Gather each line containing the string "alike" from these entries.

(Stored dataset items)
▼

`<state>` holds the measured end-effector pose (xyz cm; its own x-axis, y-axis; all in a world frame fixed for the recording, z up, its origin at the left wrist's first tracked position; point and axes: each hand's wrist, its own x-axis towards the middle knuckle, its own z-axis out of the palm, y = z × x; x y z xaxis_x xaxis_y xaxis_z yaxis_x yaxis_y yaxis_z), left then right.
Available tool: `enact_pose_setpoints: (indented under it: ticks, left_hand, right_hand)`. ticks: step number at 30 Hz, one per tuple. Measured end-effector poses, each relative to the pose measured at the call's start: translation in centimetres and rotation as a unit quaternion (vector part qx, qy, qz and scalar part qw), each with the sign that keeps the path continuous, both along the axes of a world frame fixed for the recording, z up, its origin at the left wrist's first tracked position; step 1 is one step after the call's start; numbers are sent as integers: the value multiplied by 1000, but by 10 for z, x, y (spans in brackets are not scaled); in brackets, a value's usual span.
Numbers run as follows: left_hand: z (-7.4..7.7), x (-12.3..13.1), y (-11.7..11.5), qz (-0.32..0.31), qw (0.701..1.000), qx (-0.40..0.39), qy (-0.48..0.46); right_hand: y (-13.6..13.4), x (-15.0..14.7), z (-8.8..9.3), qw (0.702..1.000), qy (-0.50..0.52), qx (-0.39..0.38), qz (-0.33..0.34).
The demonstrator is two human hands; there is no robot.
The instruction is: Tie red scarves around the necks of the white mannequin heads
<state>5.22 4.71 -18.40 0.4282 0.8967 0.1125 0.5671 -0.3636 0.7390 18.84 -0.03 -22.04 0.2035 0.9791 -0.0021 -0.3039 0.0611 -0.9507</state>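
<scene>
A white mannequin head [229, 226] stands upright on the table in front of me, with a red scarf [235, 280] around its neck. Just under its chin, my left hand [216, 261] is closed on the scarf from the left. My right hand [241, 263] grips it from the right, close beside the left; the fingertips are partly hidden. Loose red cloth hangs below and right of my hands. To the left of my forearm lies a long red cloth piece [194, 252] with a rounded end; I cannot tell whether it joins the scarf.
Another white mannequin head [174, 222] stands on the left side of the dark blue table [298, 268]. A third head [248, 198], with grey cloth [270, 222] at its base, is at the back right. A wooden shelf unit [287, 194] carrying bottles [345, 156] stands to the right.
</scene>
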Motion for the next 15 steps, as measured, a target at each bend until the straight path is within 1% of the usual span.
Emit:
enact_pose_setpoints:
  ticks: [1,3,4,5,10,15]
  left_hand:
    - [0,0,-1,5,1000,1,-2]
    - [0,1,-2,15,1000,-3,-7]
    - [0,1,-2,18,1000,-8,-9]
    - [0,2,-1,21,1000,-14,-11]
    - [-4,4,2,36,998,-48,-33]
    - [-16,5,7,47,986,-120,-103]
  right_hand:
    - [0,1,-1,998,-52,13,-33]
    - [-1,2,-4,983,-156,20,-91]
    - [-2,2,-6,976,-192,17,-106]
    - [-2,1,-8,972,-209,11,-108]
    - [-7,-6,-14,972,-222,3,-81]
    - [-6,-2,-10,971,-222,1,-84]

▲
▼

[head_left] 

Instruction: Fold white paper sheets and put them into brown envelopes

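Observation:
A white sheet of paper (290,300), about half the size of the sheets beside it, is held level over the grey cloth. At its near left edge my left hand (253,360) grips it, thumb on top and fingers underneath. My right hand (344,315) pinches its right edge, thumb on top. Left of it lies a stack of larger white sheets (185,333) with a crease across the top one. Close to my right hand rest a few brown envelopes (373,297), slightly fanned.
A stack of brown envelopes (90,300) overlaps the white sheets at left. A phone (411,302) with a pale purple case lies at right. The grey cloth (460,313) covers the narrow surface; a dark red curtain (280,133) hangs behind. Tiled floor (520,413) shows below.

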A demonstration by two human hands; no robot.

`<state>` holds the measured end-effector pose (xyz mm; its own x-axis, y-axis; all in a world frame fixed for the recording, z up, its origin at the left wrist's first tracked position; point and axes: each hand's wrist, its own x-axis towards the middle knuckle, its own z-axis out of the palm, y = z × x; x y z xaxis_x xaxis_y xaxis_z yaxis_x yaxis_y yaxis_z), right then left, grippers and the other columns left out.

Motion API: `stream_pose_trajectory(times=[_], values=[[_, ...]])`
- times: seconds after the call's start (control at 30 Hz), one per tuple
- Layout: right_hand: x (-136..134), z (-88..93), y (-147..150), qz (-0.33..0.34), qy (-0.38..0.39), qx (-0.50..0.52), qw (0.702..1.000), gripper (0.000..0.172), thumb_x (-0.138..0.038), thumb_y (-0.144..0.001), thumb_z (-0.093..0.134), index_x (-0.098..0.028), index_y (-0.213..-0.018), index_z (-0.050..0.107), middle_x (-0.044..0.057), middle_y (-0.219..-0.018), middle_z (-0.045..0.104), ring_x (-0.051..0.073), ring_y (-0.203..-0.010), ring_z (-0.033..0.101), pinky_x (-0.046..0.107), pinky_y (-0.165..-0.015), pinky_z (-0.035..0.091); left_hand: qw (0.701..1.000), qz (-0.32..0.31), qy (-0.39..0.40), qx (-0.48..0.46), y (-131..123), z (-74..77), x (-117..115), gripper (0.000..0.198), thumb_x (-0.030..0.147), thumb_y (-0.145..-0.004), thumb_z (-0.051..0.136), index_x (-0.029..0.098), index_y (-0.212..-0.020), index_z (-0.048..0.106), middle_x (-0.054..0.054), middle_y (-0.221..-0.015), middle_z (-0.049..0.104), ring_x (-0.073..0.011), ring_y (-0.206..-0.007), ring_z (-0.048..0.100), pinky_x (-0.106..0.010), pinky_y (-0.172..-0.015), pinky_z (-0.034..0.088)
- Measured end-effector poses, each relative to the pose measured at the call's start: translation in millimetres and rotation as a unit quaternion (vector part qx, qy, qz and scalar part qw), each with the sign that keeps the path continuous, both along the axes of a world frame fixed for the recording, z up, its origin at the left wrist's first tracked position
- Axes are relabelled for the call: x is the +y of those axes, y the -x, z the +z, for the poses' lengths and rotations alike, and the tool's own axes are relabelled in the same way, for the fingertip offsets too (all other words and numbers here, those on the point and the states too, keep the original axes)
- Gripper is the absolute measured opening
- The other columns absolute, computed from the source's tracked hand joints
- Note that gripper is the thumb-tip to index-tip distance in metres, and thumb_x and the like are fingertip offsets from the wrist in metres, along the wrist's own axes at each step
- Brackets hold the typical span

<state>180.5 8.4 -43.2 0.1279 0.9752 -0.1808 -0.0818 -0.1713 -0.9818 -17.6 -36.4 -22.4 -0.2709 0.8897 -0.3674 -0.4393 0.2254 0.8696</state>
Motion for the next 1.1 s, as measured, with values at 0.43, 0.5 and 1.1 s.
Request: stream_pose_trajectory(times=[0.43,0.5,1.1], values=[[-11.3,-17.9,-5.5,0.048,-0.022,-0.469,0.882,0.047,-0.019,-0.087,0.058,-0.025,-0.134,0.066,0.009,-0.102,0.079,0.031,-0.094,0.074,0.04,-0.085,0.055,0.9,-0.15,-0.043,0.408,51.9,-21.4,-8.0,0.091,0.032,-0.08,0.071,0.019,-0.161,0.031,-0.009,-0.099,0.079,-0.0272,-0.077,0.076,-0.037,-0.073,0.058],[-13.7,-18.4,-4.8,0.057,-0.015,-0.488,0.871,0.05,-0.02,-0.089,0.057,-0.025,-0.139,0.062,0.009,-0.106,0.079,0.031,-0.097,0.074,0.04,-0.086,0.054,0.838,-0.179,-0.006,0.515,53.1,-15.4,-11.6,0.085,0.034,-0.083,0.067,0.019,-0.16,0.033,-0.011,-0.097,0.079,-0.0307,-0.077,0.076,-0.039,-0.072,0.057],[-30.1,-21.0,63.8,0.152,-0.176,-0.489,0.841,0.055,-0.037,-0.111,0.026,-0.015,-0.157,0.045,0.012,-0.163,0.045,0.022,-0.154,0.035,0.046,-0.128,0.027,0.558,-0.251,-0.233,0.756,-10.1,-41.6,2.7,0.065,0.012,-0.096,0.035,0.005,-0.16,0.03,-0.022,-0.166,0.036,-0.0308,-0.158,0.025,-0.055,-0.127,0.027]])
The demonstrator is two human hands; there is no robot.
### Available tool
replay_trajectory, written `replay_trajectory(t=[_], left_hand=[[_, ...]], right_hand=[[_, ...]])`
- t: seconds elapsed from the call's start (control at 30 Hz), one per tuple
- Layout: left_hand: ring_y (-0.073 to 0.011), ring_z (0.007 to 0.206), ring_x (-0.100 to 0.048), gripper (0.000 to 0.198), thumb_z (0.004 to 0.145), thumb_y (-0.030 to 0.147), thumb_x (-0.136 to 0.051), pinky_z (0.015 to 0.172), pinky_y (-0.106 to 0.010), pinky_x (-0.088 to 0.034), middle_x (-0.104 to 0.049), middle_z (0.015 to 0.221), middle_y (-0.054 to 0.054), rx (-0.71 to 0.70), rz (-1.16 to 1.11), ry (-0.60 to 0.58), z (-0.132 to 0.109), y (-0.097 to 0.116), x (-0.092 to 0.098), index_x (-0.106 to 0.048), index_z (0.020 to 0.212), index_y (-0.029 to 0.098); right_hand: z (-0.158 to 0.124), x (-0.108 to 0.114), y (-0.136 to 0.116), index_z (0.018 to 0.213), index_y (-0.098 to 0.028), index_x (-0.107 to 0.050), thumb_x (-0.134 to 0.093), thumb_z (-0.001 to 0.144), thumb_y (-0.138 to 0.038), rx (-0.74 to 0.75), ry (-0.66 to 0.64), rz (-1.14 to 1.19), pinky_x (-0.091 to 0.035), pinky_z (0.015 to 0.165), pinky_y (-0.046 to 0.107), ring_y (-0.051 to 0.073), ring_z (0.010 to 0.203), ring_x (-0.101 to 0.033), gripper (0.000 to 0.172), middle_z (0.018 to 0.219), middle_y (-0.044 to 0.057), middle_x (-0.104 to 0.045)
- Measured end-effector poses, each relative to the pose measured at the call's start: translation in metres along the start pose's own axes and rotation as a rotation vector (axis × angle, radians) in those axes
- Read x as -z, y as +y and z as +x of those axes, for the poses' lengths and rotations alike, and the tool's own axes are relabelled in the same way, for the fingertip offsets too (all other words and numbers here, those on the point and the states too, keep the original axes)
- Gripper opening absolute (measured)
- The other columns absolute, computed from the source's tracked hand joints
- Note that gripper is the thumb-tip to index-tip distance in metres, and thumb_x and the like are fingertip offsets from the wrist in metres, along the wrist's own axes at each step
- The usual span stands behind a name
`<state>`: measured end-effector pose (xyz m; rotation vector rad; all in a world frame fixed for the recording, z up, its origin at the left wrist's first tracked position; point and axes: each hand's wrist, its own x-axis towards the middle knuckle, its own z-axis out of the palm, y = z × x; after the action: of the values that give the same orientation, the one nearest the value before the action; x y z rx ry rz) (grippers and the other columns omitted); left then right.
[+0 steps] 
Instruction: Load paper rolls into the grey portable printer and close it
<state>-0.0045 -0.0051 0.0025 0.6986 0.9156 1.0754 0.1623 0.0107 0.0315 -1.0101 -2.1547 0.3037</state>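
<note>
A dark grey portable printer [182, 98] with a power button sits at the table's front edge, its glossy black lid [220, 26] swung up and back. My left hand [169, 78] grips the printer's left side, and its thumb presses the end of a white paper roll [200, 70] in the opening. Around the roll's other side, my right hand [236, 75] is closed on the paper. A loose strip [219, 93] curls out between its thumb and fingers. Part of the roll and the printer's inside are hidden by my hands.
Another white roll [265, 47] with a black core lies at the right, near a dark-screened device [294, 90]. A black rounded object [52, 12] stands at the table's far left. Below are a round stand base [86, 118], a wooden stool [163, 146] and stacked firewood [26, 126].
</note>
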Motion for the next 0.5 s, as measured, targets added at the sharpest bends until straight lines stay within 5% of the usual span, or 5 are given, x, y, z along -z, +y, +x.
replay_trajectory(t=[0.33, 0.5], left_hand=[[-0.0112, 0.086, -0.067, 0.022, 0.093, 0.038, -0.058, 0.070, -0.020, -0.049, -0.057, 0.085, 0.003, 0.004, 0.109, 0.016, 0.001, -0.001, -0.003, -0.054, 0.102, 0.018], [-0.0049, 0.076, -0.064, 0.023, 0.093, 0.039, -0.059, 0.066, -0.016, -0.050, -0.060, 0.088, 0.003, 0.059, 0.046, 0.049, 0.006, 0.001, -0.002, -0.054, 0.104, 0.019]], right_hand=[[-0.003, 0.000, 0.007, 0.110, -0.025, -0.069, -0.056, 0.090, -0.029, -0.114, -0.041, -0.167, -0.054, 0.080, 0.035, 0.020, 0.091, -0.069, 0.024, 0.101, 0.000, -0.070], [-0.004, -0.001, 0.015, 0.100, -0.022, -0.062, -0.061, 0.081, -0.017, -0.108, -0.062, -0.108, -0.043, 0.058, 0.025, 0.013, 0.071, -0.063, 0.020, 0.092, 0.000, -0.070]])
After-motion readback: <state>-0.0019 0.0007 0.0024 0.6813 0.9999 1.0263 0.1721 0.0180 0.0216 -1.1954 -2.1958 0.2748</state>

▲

Result of the exercise -
- Axes are relabelled for the call: x is the +y of those axes, y the -x, z the +z, for the poses' lengths and rotations alike, and the tool's own axes are relabelled in the same way, for the fingertip offsets too (all other words and numbers here, those on the point and the states too, keep the original axes)
- Read x as -z, y as +y and z as +x of those axes, for the poses' lengths and rotations alike, and the tool's own axes are relabelled in the same way, for the fingertip offsets too (all other words and numbers here, those on the point and the states too, keep the original axes)

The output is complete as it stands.